3) Honda Scales New Heights with its New Civic
Honda’s advert for the newest generation of their classic Civic range arrived in the form of a breath-taking visual spectacle, presenting the remodelled vehicle through the rich metaphor of a person climbing up a mountainside. As the one minute thirty advert progresses, the camera reveals the mountain to be in the shape of a car.
Though it’s not an overly subtle image, it evokes a strong and affective sense of Honda’s timeliness as a brand, whose cars have been leaders on the road for well over fifty years. Simultaneously, the ad’s supremely high production values and sophisticated, polished camerawork balance the old with the new, evincing Honda’s long-term commitment to technological innovation.
It’s quite the far cry from Denny’s’ antics on Twitter; if their joy comes from a meticulously-crafted social channel that takes the brand out of orbit, here Honda have created an ad that matches their voice to perfection.
4) The New York Times Trumps Trump
In 2017, it’s clear that the Information Age has unfortunately spiralled into a Misinformation Age, with the biggest companies on the planet struggling to contain the rising tide of “fake news”. The New York Times have confirmed their commitment to the truth in a Droga5-led campaign titled “The Truth is Hard”, based in print media, online and in platforms such as a New York advertising board.

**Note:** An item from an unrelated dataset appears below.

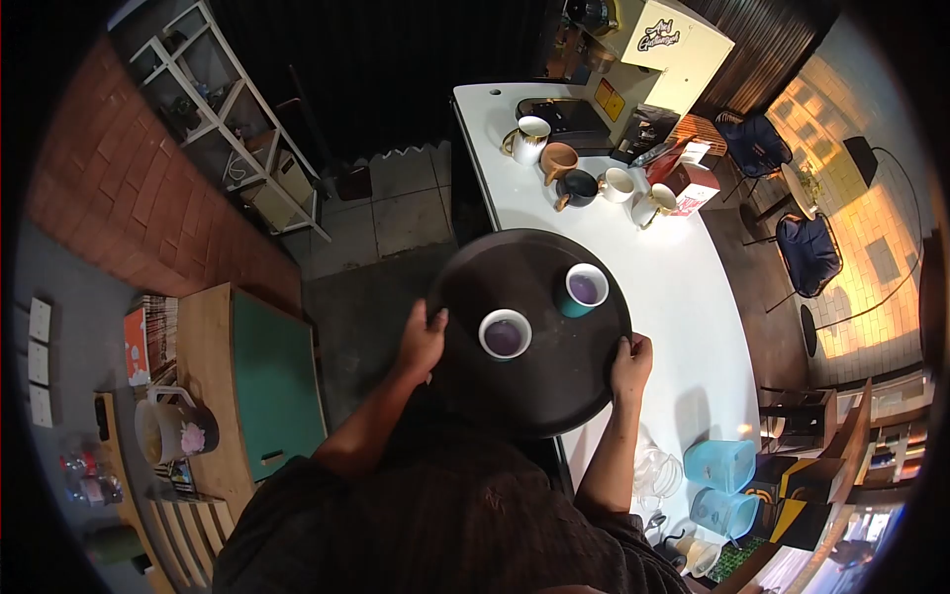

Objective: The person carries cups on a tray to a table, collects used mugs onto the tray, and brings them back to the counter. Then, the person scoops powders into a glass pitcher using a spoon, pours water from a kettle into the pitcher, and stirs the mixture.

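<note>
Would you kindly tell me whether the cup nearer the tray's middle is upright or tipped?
Upright: the cup stands on the dark round tray with its open rim facing up and something purple visible inside.

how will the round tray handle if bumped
The tray looks stiff, showing no sag between left hand and right hand. It may tip toward the outer cup, nearer the edge; this and the inner cup could slide, standing loose.

Forearms (pixel 366 416) stretched forward, well apart, left fingers (pixel 419 315) gripping, right fingers (pixel 642 345) gripping
</note>
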The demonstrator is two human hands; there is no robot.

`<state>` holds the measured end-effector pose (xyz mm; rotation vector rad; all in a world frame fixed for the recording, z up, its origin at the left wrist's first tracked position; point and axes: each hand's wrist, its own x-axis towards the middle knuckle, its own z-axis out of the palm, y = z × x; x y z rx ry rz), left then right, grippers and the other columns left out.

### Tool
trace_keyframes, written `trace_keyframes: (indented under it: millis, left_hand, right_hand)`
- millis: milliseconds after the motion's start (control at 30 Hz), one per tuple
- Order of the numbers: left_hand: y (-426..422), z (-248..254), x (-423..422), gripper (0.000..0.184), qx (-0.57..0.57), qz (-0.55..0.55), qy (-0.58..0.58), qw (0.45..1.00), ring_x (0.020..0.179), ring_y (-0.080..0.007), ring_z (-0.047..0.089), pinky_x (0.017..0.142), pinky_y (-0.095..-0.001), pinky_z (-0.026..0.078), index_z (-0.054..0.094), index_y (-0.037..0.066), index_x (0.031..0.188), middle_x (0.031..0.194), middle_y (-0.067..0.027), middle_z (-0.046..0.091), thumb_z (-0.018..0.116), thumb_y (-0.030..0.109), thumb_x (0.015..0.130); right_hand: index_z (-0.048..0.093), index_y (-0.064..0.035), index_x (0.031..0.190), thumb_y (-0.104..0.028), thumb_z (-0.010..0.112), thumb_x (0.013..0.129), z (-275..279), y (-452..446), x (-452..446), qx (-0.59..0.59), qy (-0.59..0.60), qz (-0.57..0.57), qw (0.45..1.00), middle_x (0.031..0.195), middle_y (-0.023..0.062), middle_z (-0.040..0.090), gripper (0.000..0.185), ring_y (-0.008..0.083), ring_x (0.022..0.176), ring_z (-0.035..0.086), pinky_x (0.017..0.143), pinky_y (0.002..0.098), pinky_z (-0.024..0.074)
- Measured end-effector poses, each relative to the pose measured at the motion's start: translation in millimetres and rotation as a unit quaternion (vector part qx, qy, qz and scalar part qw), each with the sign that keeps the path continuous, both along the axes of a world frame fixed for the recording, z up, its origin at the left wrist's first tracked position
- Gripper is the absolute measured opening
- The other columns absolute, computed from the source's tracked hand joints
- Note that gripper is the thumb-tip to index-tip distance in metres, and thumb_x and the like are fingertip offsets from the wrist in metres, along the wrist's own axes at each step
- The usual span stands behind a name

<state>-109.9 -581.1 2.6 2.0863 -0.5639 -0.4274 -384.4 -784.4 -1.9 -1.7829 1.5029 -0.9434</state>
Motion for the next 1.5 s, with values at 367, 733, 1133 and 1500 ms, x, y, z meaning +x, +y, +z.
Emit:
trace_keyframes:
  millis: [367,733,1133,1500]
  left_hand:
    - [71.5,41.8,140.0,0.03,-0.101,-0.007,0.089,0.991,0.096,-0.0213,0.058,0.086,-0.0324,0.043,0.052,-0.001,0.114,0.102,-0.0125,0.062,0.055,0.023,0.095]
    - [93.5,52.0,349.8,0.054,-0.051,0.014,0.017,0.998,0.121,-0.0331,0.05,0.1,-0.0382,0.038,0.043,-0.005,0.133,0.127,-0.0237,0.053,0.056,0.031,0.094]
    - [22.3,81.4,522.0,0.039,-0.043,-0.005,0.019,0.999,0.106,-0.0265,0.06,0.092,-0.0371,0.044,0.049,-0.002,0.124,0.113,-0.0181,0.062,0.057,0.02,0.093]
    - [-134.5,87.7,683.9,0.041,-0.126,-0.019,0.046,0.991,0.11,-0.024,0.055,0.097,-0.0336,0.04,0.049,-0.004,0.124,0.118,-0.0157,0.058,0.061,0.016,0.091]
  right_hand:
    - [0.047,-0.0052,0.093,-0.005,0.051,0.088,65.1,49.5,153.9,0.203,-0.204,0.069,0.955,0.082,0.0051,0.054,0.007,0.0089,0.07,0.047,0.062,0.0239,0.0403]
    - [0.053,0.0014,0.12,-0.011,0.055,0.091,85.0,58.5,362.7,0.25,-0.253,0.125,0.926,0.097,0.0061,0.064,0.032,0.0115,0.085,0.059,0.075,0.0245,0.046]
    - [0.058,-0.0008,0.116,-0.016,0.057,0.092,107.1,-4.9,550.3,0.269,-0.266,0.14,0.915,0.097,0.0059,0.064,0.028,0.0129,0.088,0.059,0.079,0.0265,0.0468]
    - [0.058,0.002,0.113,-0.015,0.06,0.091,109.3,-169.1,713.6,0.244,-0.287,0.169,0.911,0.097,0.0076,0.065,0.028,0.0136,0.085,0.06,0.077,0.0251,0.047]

It’s rare for a campaign to pick up traction in the form of the attention of the President of the USA, but here it did, with President Trump remarking:
For first time the failing @nytimes will take an ad (a bad one) to help save its failing reputation. Try reporting accurately & fairly!
— Donald J. Trump (@realDonaldTrump) February 26, 2017
Ironically, Trump’s explosive and itinerant tweeting is likely to have dramatically increased the reach of the New York Times’ marketing!
5) Dominos Makes a Nintendo Switch
— Domino’s Pizza UK (@Dominos_UK) March 3, 2017
With the launch of the Nintendo Switch and the release of the newest addition to the Legend of Zelda saga of games, Domino’s have gone in for a slice of the action with a humorous Zelda/pizza hybrid campaign. The level of detail is relatively uncanny, right down to the pizza box shield and pizza cutter sword. It’s another great example of a brand wholly connecting with its customers’ humour and language, with the graphic picking up a highly positive response across social media channels.